**TASK PROMPT**
In full and exactly, reproduce the entries below, but omit the pictures.

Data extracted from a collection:
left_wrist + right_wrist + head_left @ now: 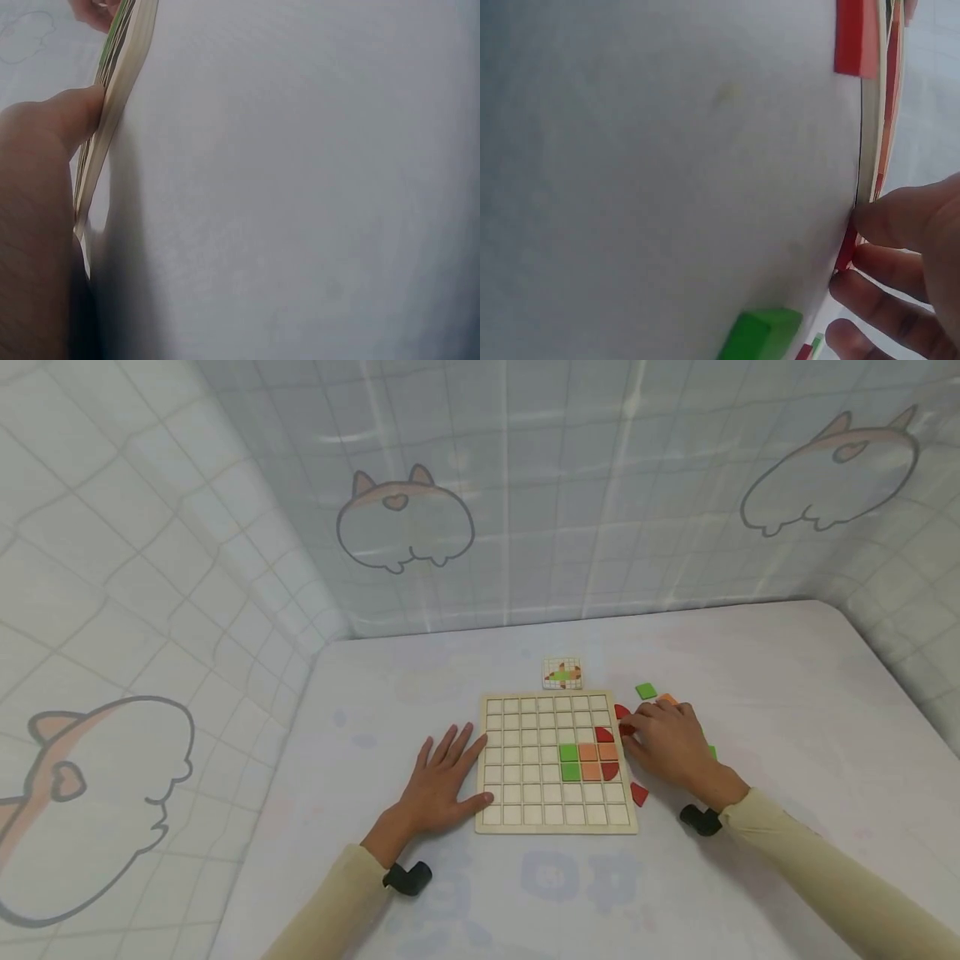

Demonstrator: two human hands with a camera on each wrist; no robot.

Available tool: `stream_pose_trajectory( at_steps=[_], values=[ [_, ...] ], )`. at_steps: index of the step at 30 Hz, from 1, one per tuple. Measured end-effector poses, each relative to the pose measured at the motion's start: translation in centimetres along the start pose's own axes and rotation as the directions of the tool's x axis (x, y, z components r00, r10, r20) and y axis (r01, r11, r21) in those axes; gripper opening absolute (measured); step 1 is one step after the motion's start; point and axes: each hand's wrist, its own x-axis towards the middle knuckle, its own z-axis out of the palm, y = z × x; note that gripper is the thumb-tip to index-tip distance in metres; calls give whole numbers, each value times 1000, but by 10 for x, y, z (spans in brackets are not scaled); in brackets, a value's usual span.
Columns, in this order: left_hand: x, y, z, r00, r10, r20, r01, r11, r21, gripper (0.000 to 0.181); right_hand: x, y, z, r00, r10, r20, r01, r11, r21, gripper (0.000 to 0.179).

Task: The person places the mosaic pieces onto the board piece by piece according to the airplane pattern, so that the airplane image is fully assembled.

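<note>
A wooden grid board (522, 775) lies on the table. On its right part sit two green squares (569, 752), several orange squares (588, 752) and red rounded pieces (611, 771). My left hand (437, 789) rests at the board's left edge, fingers spread, the thumb touching the rim. Beside the board's right edge, my right hand (666, 745) pinches a red piece (847, 250) between thumb and fingers; the hand hides much of it in the head view.
A small pattern card (562, 674) lies behind the board. Right of the board are loose red pieces (639, 793), a green square (647, 692) and an orange piece (667, 698) partly behind the right hand. Corgi-printed curtains (540, 527) hang behind the table.
</note>
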Motion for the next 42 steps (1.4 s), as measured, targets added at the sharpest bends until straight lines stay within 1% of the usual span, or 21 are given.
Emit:
stream_pose_trajectory(
  at_steps=[3, 7, 10, 13, 15, 17, 21, 23, 27, 30, 36, 42],
  values=[
    [-1, -1, 1, 1000, -2, 5, 2, 1000, 10, 87, 3, 0, 0, 999, 18, 27, -18, 1000, 5, 21],
    [-1, -1, 2, 1000, -5, 7, 5, 1000, 8, 87, 7, 0, -1, 999, 13, 45, -14, 999, 35, 18],
    [-2, -1, 1, 1000, -7, 2, 7, 1000, 8, 87, 11, 2, -2, 997, 31, 65, -36, 996, 87, 19],
    [-2, -1, 0, 1000, -5, -7, 5, 1000, 6, 86, 16, 4, -2, 991, 80, 106, -97, 982, 161, 26],
    [-2, -2, 0, 1000, 1, -18, 0, 1000, 4, 86, 18, 5, -2, 988, 94, 125, -118, 971, 207, 31],
    [-1, -1, 0, 1000, 6, -29, -7, 1000, -4, 86, 21, 6, -2, 990, 78, 118, -105, 964, 244, 31],
    [-2, 0, 0, 1000, 5, -24, -5, 1000, -14, 86, 23, 6, -3, 997, 23, 75, -41, 964, 263, 19],
    [-2, 1, -2, 1000, -1, -14, 0, 1000, -15, 86, 23, 6, -6, 998, 27, 64, -44, 960, 276, 11],
    [-1, 1, -1, 1000, -6, -9, 6, 1000, -10, 86, 24, 5, -13, 998, 51, 42, -61, 949, 308, 7],
    [-1, 2, 0, 1000, -7, -12, 6, 1000, -7, 86, 28, 2, -14, 998, 49, 32, -57, 941, 332, 8],
    [-1, 2, 0, 1000, -14, -7, 14, 1000, -4, 87, 39, -8, -8, 997, 56, 58, -75, 916, 394, 9],
    [-2, 2, 0, 1000, -14, -11, 14, 1000, 1, 87, 54, -25, 2, 997, 58, 45, -72, 915, 397, 16]
  ],
)
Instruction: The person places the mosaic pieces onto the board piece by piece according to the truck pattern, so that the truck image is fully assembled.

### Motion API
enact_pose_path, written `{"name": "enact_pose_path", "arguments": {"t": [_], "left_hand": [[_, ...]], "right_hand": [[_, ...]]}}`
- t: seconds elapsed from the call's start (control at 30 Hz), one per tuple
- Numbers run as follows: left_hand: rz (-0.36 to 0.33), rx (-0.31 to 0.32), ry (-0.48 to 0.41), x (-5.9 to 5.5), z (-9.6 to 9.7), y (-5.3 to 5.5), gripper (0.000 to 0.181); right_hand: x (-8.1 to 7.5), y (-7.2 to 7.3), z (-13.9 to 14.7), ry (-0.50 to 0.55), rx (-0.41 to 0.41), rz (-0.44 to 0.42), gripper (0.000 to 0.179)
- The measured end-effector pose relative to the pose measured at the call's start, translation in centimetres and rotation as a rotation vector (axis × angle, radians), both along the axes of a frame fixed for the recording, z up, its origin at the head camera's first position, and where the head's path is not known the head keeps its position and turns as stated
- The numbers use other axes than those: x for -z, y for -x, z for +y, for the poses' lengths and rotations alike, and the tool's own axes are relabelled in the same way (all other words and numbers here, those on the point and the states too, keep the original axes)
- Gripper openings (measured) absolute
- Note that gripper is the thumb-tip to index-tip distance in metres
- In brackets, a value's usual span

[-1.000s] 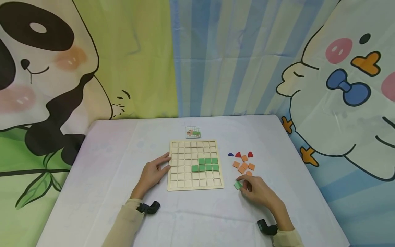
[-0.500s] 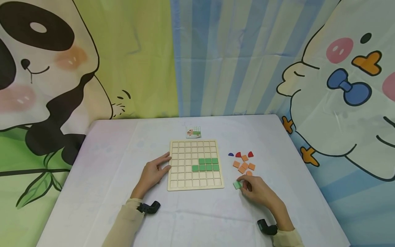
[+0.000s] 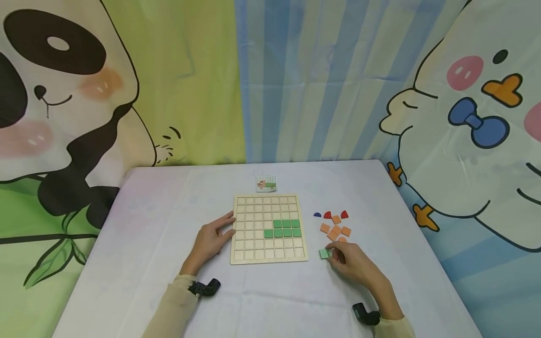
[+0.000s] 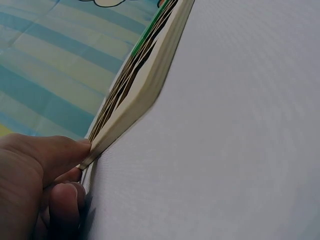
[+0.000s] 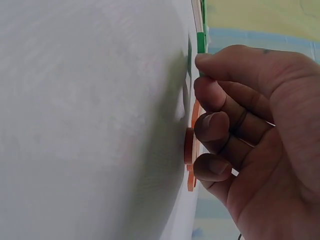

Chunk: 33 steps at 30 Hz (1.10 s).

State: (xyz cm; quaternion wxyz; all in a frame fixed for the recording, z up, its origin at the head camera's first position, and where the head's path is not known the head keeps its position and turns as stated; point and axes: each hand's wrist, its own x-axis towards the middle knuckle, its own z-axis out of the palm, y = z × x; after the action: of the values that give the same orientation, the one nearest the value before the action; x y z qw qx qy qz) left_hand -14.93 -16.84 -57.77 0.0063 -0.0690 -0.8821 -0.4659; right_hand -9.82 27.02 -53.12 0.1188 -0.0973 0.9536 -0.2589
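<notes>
A pale wooden grid board (image 3: 249, 258) lies on the table, with green square tiles (image 3: 287, 232) in two rows at its right side. My left hand (image 3: 207, 244) rests against the board's left edge, thumb and index finger spread along it. In the left wrist view the thumb (image 4: 65, 152) presses on the rim. Right of the board, my right hand (image 3: 352, 263) pinches a green square tile (image 3: 323, 254) between thumb and fingers, low over the table. Most of that tile is hidden by the fingertips in the right wrist view, where a green edge (image 5: 201, 42) shows.
Beyond my right hand lie several orange square tiles (image 3: 332, 235), a round orange piece (image 3: 342, 239) partly covered by the hand, red wedges (image 3: 344, 214) and a blue half-round piece (image 3: 317, 214). Behind the board lies a small picture card (image 3: 266, 184).
The green tile in my right hand has turned from a diamond angle to nearly square with the board. My left hand stays at the board's edge. The head view has tilted slightly.
</notes>
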Motion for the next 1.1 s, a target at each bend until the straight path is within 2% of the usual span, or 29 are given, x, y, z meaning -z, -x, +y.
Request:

**RESPONSE AREA**
left_wrist + right_wrist + head_left @ now: 

Demonstrator: two human hands with a camera on each wrist; no robot.

Available tool: `stream_pose_trajectory( at_steps=[_], values=[ [_, ...] ], )`. at_steps: index of the step at 30 Hz, from 1, one per tuple. Measured end-effector poses, each relative to the pose measured at the motion's start: translation in centimetres along the start pose's own axes and rotation as the directions of the tool's x axis (x, y, z components r00, r10, r20) and y axis (r01, r11, r21) in those axes; gripper opening absolute (measured); step 1 is one step after the motion's start; point and axes: each hand's wrist, its own x-axis towards the middle knuckle, its own z-axis out of the palm, y = z × x; note that gripper is the thumb-tip to index-tip distance in metres; calls give whole numbers, each value times 1000, but by 10 for x, y, z (spans in brackets are not scaled); in brackets, a value's usual span.
Columns, in this order: left_hand: x, y, z, r00, r10, r20, r01, r11, r21, gripper (0.000 to 0.181); right_hand: x, y, z, r00, r10, r20, r01, r11, r21, gripper (0.000 to 0.179).

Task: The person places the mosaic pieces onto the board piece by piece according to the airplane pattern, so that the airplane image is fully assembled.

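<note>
A wooden grid board (522, 775) lies on the table. On its right part sit two green squares (569, 752), several orange squares (588, 752) and red rounded pieces (611, 771). My left hand (437, 789) rests at the board's left edge, fingers spread, the thumb touching the rim. Beside the board's right edge, my right hand (666, 745) pinches a red piece (847, 250) between thumb and fingers; the hand hides much of it in the head view.
A small pattern card (562, 674) lies behind the board. Right of the board are loose red pieces (639, 793), a green square (647, 692) and an orange piece (667, 698) partly behind the right hand. Corgi-printed curtains (540, 527) hang behind the table.
</note>
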Motion for the next 42 steps (1.4 s), as measured, targets added at the sharpest bends until straight lines stay within 1% of the usual span, or 21 are given.
Emit:
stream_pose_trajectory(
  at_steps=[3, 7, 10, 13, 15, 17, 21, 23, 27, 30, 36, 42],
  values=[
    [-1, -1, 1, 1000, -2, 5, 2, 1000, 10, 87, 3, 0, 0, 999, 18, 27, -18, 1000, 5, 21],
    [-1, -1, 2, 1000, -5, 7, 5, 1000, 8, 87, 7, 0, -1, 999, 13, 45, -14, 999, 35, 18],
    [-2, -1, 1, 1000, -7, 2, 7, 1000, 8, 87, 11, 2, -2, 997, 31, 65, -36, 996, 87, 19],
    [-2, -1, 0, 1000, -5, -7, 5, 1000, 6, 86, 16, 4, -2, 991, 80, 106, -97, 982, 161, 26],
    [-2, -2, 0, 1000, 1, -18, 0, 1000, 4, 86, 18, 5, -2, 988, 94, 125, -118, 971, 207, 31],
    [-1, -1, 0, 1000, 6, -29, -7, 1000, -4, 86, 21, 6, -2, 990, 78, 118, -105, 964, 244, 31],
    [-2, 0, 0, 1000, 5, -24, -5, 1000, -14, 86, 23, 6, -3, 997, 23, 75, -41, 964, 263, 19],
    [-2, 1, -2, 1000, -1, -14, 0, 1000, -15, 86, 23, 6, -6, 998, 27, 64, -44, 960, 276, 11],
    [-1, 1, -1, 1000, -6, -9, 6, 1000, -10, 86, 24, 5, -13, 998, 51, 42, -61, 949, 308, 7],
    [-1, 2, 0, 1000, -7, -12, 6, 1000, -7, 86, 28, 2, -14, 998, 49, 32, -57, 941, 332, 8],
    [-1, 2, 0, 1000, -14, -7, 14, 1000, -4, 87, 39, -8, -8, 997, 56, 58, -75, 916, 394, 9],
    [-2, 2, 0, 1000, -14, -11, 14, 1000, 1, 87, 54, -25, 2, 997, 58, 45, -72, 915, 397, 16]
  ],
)
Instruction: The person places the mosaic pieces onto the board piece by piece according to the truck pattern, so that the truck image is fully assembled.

### Motion API
enact_pose_path, written `{"name": "enact_pose_path", "arguments": {"t": [_], "left_hand": [[_, ...]], "right_hand": [[_, ...]]}}`
- t: seconds elapsed from the call's start (control at 30 Hz), one per tuple
- Numbers run as follows: left_hand: rz (-0.36 to 0.33), rx (-0.31 to 0.32), ry (-0.48 to 0.41), x (-5.9 to 5.5), z (-9.6 to 9.7), y (-5.3 to 5.5), gripper (0.000 to 0.181); right_hand: x (-8.1 to 7.5), y (-7.2 to 7.3), z (-13.9 to 14.7), ry (-0.50 to 0.55), rx (-0.41 to 0.41), rz (-0.44 to 0.42), gripper (0.000 to 0.179)
- The measured end-effector pose relative to the pose measured at the call's start, translation in centimetres and rotation as a rotation vector (axis × angle, radians), both along the axes of a frame fixed for the recording, z up, its origin at the head camera's first position, and where the head's path is not known the head keeps its position and turns as stated
- The numbers use other axes than those: x for -z, y for -x, z for +y, for the poses' lengths and rotations alike, and the tool's own axes are relabelled in the same way (all other words and numbers here, those on the point and the states too, keep the original axes)
- Gripper openings (measured) absolute
- Note that gripper is the thumb-tip to index-tip distance in metres
- In brackets, a value's usual span

[-1.000s] 
[-0.500s] 
[+0.000s] 
[+0.000s] 
[+0.000s] 

Chunk: 33 steps at 30 Hz (1.10 s).

State: (xyz cm; quaternion wxyz; all in a frame fixed for the recording, z up, its origin at the head camera's first position, and where the head's path is not known the head keeps its position and turns as stated; point and axes: each hand's wrist, its own x-axis towards the middle knuckle, its own z-axis out of the palm, y = z × x; after the action: of the values that give the same orientation, the one nearest the value before the action; x y z qw qx qy qz) left_hand -14.93 -16.84 -57.77 0.0063 -0.0690 -0.8821 -0.4659; right_hand -9.82 27.02 -53.12 0.1188 -0.0973 0.9536 -0.2589
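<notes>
A pale wooden grid board (image 3: 249, 258) lies on the table, with green square tiles (image 3: 287, 232) in two rows at its right side. My left hand (image 3: 207, 244) rests against the board's left edge, thumb and index finger spread along it. In the left wrist view the thumb (image 4: 65, 152) presses on the rim. Right of the board, my right hand (image 3: 352, 263) pinches a green square tile (image 3: 323, 254) between thumb and fingers, low over the table. Most of that tile is hidden by the fingertips in the right wrist view, where a green edge (image 5: 201, 42) shows.
Beyond my right hand lie several orange square tiles (image 3: 332, 235), a round orange piece (image 3: 342, 239) partly covered by the hand, red wedges (image 3: 344, 214) and a blue half-round piece (image 3: 317, 214). Behind the board lies a small picture card (image 3: 266, 184).
The green tile in my right hand has turned from a diamond angle to nearly square with the board. My left hand stays at the board's edge. The head view has tilted slightly.
</notes>
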Motion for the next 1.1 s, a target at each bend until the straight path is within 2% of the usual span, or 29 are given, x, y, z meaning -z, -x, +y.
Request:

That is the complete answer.